In [None]:
from pyspark.sql import SparkSession
from pyspark.sql.types import *
import os
from pyspark.sql.functions import col, to_timestamp, lower, to_number, regexp_replace, trim

In [None]:
jar_path = os.path.abspath("../conector_dll/mssql-jdbc-13.2.1.jre11.jar")
dll_path = os.path.abspath("../conector_dll/mssql-jdbc_auth-13.2.1.x64.dll")  

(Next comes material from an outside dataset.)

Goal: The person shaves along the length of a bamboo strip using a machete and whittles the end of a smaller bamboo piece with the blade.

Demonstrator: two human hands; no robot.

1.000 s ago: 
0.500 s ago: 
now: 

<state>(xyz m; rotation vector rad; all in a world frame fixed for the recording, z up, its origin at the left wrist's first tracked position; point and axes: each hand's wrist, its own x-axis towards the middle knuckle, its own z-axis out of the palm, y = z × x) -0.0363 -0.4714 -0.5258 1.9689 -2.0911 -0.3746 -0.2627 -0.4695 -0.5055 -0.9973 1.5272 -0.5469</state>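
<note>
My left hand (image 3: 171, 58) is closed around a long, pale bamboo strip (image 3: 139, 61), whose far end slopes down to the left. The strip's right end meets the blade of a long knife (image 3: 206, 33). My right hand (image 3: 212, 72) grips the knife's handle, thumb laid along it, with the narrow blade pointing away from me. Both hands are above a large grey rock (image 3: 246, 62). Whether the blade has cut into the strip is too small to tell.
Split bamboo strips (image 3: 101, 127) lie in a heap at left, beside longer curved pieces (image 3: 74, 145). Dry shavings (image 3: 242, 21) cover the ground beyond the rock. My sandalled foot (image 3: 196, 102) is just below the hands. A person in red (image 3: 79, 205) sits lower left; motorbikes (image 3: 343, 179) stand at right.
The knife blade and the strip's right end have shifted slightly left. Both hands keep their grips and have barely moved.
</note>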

os.environ["PATH"] = os.path.dirname(dll_path) + os.pathsep + os.environ["PATH"]

In [None]:
spark = SparkSession.builder \
    .appName("Sprint 02 - Bronze para Silver") \
    .config("spark.jars", jar_path) \
    .config("spark.sql.session.timeZone", "America/Sao_Paulo") \
    .getOrCreate()

### olist_orders_dataset.csv

In [None]:
csv_path = "./dataset_files/olist_orders_dataset.csv"

In [None]:
df_orders = spark.read.csv(csv_path, header = "True")
df_orders.printSchema()

In [None]:
cols_timestamp = [
    "order_purchase_timestamp",
    "order_approved_at",
    "order_delivered_carrier_date",
    "order_delivered_customer_date",
    "order_estimated_delivery_date"
]

df_orders_silver = df_orders

for c in cols_timestamp:
    df_orders_silver = df_orders_silver.withColumn(
        c,
        to_timestamp(col(c))
    )

df_orders_silver = df_orders_silver.fillna(
    "N/A",  
    subset=["order_status"] 
)

df_orders_silver.printSchema()

### olist_products_dataset.csv

In [None]:
csv_path = "./dataset_files/olist_products_dataset.csv"

In [None]:
df_products = spark.read.csv(csv_path, header = "True")
df_products.printSchema()

In [None]:
df_products_silver = df_products \
    .withColumn("product_category_name", lower(col("product_category_name"))) \
    .withColumn("product_category_name", regexp_replace(col("product_category_name"), "_", " ")) \
    .withColumn("product_category_name", trim(col("product_category_name")))

cols_number = [
    "product_name_lenght",
    "product_description_lenght",
    "product_photos_qty",
    "product_weight_g",
    "product_length_cm",
    "product_height_cm",
    "product_width_cm"
]

for c in cols_number:
    df_products_silver = df_products_silver.withColumn(
        c,
        col(c).cast(IntegerType())
    )

df_products_silver = df_products_silver.fillna(0)
df_products_silver = df_products_silver.fillna(
    "N/A",  
    subset=["product_category_name"] 
)

df_products_silver.printSchema()

### olist_order_payments_dataset.csv

In [None]:
csv_path = "./dataset_files/olist_order_payments_dataset.csv"

In [None]:
df_payments = spark.read.csv(csv_path, header = "True")
df_payments.printSchema()

In [None]:
df_payments_silver = df_payments \
    .withColumn("payment_type", lower(col("payment_type"))) \
    .withColumn("payment_type", regexp_replace(col("payment_type"), "_", " ")) \
    .withColumn("payment_type", trim(col("payment_type")))

cols_number = [
    "payment_sequential",
    "payment_installments"
]

for c in cols_number:
    df_payments_silver = df_payments_silver.withColumn(
        c,
        col(c).cast(IntegerType())
    )

df_payments_silver = df_payments_silver.withColumn("payment_value", col("payment_value").cast(DecimalType(10, 2)))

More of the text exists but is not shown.